But with your girlfriend she would rather hurt your feelings ,then compromise over something thats quite frankly shouldn't be an big issue.

Disturbing? it should be. Please resolve this and over things that might be. And please don't brush this of. Stand your ground.

Because the is seriously a recipe for future marriage disaster if left unsolved.


----------



## F-102 (Sep 15, 2010)

Jeremyrl, while I don't think that it's necessary to erase ones past, I also think that if these pics are bothering you, she should get rid of them-simply out of respect for her H to be. But if she adamantly refuses to do so and it's causing fights, then you should seriously consider whether or not you want to really be married to her.

Just one thing, jeremyrl: does she have pics of YOU on display?


----------



## Jen's Husband (Nov 26, 2011)

I personally think my wife having these kinds of pictures is okay, but that's not important. What's important is that you've given her your opinion but she doesn't seem to have responded. If I had a photo that bothered my wife, whether on fb or not, I would get rid of it. It all comes down to understanding each other's preferences and then either meeting those boundaries or coming to some sort of compromise.


----------



## calif_hope (Feb 25, 2011)

Keeping momentos of our past is ok, healthy, I have a box a stuff that I pull out and look at recall the memory of each item/photo 1 - 2 a year - i continue to add to the box to this day. My now wife wanted to frame (jokenly) the motel receipt from the day I lost my virginity (18) with a photo of the girl.

Now, keeping embracing photos of past men (I assume Facebook) concerns me.

IMO -
1. Demonstrates a foolish level of maturity for someone who is about to marry
2. Demonstrates that she wants to continue to publicly possess these men to her FB world but especially to her ex boyfriends current relations or those who may have interest in them (Ha! I got their before you)
3. Demonstrates a significant disrespect to you and your future marriage
4. Demonstrates a desire to show her score and value to her FB world
5. Disrespects you (need to repeat)

Her discounting the real hurt/concern that you are feeling does not bode well fir your marriage.

I suggest that you should demand couples counciling (trained 3rd party) to resolve the bigger issue, the disrespect and supportive communication and the priorty of your relationship BEFORE you marry, resolve these issues before your wedding even if you have to postpone the wedding. 

If you don't resolve the issues before my friend the will get worse after you marry.

Tell her the FB pictures of other men are a dealbreaker.
_Posted via Mobile Device_


----------



## nicky1 (Jan 20, 2012)

i think you need to get tough and tell her to ditch them,


----------



## exitor98 (Jan 9, 2012)

When we got married my wife wanted me to rid of pic of my exes.
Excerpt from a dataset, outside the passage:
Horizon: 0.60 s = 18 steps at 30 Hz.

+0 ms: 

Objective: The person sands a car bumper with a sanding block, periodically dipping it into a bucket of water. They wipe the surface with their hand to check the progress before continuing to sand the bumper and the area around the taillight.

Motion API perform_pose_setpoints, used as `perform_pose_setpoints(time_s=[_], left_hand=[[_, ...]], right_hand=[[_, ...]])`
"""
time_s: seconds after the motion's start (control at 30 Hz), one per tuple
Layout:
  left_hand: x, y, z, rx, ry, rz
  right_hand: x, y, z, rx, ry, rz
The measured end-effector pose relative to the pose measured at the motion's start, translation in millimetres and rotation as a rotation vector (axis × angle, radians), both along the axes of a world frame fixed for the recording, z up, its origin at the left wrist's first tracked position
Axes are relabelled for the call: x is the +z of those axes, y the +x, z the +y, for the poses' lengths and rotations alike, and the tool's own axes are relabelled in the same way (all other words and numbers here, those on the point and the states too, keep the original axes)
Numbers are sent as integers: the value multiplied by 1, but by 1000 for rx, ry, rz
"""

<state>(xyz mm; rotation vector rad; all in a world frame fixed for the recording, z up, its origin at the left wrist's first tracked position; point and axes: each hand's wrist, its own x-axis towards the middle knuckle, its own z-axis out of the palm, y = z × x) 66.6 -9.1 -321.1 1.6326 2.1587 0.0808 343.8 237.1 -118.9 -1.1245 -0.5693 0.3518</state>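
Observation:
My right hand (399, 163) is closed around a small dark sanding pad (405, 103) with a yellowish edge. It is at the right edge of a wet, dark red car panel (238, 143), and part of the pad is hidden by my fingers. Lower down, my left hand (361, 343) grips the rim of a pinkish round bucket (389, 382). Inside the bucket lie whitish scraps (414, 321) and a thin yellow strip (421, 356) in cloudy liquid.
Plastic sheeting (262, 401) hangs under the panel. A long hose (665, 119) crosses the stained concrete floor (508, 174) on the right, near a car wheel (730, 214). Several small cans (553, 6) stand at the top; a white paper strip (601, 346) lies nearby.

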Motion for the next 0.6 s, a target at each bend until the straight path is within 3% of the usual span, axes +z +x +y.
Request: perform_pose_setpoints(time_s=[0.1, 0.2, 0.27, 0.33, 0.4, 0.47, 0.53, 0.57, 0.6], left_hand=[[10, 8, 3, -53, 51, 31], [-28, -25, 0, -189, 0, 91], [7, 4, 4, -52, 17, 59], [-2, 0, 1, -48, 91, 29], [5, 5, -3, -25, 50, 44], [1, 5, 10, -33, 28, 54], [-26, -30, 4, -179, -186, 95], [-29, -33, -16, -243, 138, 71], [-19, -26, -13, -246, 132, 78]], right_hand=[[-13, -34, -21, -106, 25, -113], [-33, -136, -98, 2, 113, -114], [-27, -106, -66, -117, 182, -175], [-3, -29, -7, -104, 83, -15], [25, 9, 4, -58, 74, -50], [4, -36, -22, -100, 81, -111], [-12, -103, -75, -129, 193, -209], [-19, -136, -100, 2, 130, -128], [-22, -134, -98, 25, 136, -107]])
I did it and didn't mind since it didn't seem appropriate for a married man to keeps of girls he'd done.


----------



## spudster (Jan 11, 2012)

My wife despises my ex so much that when she moved in with me and my son, the three of us scoured the house looking for any residue of my ex. We found a boxfull of pics, baubles and leftovers of hers that she left behind, took them out behind the house and burned them in a barrel. It was invigorating.

Tell her the inappropriate pics go... or you do.


----------



## exitor98 (Jan 9, 2012)

It doesn't seem like a good idea for her to keep those pics. But more importantly she should not want them on her own. 
If you stumbled across them on your own it could be a matter of her simply having forgotten them. 

From what you said that doesn't appear to be the case.


----------



## duchesspink (Jan 28, 2012)

i've not read the full 3 pages but I have to say that i'd not have a problem with my partner having pictures of him and his ex. Unless they were sex pics, then i'd have an issue.

I've got photographs and cards etc from relationships going back to when i was 16. They are part of my history and why on earth would I destroy them, Hiding or destroying pictures doesn't mean that the person in them has been airbrushed out of your partners life.

Its more about your insecurity if you'd rather see them destroyed. (in my opinon)


----------



## bossesgirl26 (Jun 19, 2011)

I have some in a box. I would never have any online! That would be so rude, insensitive and disrespectful to my husband. He would never go for that, nor would I if tables were turned.


----------



## MSP (Feb 9, 2012)

Is it just me or does this:



jeremyrl said:


> She says those pictures are too important . . .


Not match this:



jeremyrl said:


> . . . and she thinks nothing of them


----------



## ShuttleDIK (Oct 18, 2010)

exitor98 said:


> When we got married my wife wanted me to rid of pic of my exes. I did it and didn't mind since it didn't seem appropriate for a married man to keeps of girls he'd done.


lmao!


----------



## ShuttleDIK (Oct 18, 2010)

Call it off.


----------



## ShuttleDIK (Oct 18, 2010)

spudster said:


> My wife despises my ex so much that when she moved in with me and my son, the three of us scoured the house looking for any residue of my ex. We found a boxfull of pics, baubles and leftovers of hers that she left behind, took them out behind the house and burned them in a barrel. It was invigorating.
> 
> Tell her the inappropriate pics go... or you do.


hear hear!


----------



## okeydokie (Sep 10, 2008)

for those that keep pictures of exes, why? when you look at the pics what does it mean? does it stir emotions? does it make you miss the ex? whats the point?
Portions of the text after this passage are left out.